Go through the data below. Pull out every line that has the word "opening".

—————

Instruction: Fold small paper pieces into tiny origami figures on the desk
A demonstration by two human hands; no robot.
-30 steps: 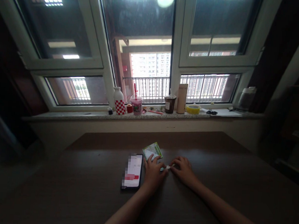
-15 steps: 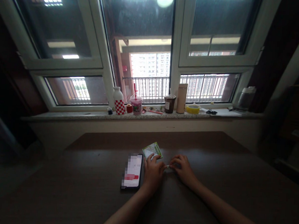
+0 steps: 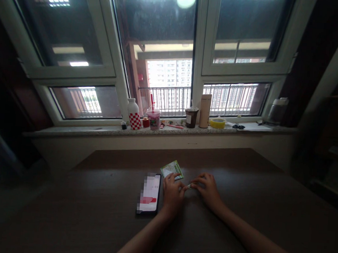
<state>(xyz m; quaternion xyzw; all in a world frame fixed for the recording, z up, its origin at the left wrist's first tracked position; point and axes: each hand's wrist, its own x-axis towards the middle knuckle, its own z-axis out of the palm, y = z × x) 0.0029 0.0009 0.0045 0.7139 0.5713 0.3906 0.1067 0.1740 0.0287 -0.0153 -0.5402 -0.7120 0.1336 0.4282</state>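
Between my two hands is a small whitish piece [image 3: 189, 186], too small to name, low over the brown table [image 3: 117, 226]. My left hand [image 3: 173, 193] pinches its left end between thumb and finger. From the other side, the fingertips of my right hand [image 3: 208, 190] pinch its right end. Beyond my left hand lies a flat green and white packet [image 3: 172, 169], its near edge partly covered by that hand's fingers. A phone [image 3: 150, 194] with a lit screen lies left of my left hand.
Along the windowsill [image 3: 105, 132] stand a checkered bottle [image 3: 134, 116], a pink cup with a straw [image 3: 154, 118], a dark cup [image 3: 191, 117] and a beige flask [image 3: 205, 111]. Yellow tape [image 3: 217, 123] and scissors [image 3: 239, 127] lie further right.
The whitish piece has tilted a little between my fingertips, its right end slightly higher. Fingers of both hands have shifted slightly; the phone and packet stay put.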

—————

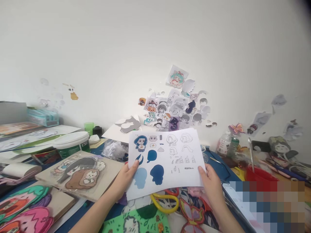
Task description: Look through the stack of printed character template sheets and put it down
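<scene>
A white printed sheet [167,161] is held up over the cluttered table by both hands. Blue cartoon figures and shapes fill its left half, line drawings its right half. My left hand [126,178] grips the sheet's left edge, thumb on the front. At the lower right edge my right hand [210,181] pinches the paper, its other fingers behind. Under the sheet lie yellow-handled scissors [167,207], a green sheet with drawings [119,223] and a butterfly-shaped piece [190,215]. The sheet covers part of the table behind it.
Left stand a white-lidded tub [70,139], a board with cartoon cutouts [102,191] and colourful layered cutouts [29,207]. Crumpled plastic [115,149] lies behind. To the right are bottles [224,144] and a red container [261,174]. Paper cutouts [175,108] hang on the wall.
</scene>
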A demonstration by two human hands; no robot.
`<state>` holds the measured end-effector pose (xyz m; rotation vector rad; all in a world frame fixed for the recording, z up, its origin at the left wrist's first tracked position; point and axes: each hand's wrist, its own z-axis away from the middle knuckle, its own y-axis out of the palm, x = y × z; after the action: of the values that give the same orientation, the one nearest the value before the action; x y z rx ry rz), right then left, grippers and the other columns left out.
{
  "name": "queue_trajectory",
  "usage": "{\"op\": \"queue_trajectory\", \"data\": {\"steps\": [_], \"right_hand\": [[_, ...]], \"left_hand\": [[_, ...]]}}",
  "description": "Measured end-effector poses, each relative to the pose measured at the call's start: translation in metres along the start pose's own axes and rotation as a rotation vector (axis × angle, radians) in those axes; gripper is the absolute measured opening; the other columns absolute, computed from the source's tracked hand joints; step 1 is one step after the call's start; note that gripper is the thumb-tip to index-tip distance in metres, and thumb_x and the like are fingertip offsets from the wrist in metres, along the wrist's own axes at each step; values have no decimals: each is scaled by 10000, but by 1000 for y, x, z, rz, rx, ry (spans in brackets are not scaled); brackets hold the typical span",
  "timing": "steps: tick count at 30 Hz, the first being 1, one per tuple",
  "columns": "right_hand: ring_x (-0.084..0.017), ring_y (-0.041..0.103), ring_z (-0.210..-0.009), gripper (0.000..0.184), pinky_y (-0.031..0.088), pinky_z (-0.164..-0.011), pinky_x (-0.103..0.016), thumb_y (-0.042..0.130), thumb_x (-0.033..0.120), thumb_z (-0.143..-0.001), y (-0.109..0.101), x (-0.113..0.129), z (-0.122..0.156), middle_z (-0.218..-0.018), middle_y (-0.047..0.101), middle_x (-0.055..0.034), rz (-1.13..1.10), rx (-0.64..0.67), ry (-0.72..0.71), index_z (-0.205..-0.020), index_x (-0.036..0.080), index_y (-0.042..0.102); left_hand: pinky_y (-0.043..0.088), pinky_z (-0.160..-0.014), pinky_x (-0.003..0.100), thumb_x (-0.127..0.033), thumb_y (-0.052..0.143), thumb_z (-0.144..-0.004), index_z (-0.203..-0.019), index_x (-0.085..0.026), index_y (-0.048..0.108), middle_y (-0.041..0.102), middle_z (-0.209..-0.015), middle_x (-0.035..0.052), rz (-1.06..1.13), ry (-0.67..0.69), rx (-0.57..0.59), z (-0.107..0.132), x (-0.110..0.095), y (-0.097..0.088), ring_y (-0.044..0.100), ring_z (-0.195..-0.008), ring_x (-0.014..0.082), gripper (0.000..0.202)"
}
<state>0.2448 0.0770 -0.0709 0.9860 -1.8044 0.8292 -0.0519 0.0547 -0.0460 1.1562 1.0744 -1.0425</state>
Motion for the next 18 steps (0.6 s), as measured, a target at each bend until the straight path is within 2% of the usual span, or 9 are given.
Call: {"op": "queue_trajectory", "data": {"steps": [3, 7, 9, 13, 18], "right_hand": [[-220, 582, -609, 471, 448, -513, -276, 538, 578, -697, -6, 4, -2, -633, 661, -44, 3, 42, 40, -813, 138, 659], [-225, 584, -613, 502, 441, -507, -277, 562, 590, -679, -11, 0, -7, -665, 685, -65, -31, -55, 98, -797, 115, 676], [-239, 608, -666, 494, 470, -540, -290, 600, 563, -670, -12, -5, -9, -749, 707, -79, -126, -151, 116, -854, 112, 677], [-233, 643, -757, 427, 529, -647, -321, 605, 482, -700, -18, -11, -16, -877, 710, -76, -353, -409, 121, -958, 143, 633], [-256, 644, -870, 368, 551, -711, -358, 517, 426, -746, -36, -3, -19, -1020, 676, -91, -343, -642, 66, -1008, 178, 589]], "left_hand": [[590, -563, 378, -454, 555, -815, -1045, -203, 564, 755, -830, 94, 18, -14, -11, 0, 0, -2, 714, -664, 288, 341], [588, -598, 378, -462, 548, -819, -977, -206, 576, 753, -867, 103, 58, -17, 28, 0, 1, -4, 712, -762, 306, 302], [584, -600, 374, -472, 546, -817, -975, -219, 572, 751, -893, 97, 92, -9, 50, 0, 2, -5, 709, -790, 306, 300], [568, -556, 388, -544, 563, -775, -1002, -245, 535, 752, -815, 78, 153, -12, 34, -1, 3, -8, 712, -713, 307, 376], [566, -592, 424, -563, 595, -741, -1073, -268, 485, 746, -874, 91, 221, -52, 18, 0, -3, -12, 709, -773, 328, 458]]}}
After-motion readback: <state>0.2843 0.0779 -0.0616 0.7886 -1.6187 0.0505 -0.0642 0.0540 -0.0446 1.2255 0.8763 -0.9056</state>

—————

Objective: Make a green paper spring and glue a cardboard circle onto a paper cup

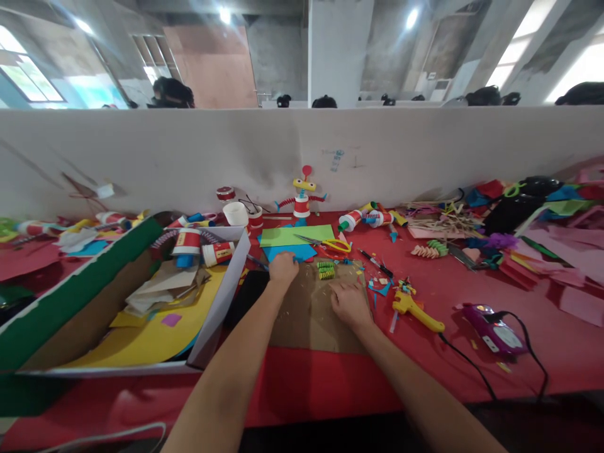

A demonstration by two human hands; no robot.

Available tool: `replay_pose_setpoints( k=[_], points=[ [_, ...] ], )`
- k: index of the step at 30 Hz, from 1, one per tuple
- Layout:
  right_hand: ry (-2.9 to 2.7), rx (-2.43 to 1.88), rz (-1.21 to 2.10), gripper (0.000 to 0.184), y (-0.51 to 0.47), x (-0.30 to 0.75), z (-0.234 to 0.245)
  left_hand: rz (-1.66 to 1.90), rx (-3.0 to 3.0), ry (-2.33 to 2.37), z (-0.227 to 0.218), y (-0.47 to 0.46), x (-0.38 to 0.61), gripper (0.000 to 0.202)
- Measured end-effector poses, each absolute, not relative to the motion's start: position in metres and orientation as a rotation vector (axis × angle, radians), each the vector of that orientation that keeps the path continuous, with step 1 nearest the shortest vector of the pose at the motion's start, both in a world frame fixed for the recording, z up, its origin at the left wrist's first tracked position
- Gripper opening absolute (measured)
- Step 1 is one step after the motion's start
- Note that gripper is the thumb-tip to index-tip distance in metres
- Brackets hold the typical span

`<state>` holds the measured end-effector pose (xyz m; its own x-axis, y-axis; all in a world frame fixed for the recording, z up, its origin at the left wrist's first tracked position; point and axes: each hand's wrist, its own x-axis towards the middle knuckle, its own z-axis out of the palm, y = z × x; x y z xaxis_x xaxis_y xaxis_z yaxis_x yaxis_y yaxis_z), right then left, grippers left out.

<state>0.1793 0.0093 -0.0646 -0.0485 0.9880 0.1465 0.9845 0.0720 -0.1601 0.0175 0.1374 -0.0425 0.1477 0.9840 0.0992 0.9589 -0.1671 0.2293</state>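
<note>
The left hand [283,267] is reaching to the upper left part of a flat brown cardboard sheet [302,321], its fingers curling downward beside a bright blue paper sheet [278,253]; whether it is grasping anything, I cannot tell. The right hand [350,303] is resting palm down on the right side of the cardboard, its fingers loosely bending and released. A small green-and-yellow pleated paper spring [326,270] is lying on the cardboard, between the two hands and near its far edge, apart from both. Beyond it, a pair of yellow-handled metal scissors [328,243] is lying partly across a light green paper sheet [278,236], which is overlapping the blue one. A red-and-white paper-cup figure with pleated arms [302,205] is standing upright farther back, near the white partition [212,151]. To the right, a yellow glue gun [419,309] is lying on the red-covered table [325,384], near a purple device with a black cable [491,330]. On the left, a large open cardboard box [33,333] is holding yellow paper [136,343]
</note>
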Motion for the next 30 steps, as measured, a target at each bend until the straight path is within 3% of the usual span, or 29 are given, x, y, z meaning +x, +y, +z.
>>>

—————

### Answer to this task
  "description": "Measured end-effector poses, each relative to the pose measured at the call's start: translation in metres along the start pose's own axes and rotation as a rotation vector (axis × angle, radians) in those axes; gripper is the absolute measured opening; the other columns absolute, computed from the source's tracked hand joints; step 1 is one step after the call's start; note that gripper is the thumb-tip to index-tip distance in metres, and thumb_x and the like are fingertip offsets from the wrist in metres, along the wrist's own axes at each step; values have no decimals: each is scaled by 10000, but by 1000 for y, x, z, rz, rx, ry (spans in brackets are not scaled); brackets hold the typical span",
- Gripper opening absolute (measured)

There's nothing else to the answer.